The hope of Christmas is that the Bethlehem God-Man will at last completely fix this fallen, messed-up world and set everything right. For that we wait; but, in the meantime, we enjoy foretastes of that great day and create foretastes of it for others.
Theologian Dale Bruner, whom I got to know when I worked at Whitworth College, related a story his pastor, David Peterson, told. David was preparing a sermon when his little daughter came into his study and asked if they could play together. He answered, “I’m awfully sorry, Sweetheart, but I’m working right now. In about an hour, though, I will play with you.” “Okay,” she replied; and then added, “When you’re finished, I’m going to give you a great big hug.” “I’d love that!” he said with a smile. Then she skipped to the door, only to do a sudden about-face, run back to him and give him what David described as “a chiropractic, bone-breaking hug”. He exclaimed, “Darling, you said you were going to give me a hug after I finished.” She responded, “I still will. I just want you to know what you have to look forward to!”
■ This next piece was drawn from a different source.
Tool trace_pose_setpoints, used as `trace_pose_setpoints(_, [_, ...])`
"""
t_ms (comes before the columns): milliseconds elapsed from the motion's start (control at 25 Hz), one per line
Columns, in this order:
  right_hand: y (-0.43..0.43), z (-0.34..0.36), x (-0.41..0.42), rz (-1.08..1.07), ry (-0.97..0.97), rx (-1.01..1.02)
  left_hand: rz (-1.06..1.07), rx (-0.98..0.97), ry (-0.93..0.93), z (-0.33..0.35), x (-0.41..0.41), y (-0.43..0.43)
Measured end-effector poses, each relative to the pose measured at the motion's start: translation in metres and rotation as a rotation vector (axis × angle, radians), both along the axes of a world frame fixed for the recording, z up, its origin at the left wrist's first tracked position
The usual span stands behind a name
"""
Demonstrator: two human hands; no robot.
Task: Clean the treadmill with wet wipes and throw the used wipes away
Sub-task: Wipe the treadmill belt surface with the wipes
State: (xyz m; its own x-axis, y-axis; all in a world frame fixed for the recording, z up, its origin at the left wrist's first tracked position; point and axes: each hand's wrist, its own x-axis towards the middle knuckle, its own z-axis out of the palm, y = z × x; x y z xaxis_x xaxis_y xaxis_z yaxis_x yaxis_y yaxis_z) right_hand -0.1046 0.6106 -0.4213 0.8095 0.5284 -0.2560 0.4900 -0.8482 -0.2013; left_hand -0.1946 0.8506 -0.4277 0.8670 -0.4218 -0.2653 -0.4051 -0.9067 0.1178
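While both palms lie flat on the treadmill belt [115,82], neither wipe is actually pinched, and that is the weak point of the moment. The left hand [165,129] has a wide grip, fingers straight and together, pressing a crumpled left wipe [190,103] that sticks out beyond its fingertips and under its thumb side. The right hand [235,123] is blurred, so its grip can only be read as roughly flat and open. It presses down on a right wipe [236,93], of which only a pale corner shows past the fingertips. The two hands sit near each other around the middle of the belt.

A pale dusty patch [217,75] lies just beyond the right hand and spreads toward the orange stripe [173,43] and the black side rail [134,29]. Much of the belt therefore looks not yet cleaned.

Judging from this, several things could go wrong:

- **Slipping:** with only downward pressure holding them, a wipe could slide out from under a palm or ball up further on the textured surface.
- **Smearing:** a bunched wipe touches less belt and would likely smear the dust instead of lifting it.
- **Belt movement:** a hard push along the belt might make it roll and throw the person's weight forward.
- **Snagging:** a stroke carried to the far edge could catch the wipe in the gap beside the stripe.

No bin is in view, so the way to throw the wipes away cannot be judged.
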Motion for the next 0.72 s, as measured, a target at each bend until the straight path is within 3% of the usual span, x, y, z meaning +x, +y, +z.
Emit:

That’s how God is too. He wants us to know now what we have to look forward to.
But He also wants us to help others know what they could look forward to, and He depends on us to give them, for Him, foretastes of it. That may involve giving them a hug; or, for those who don’t like hugs, a warm smile. It may involve speaking up for their rights, or speaking up for justice and righteousness in the public sphere. It may involve just humbly serving the needy.
We celebrate well God’s coming in the flesh out of love for us all when we incarnate well His love for all we can in our flesh. May we honor Christmas year-round by bringing others the help that comes from beyond us all and ushering them into the best life they can have!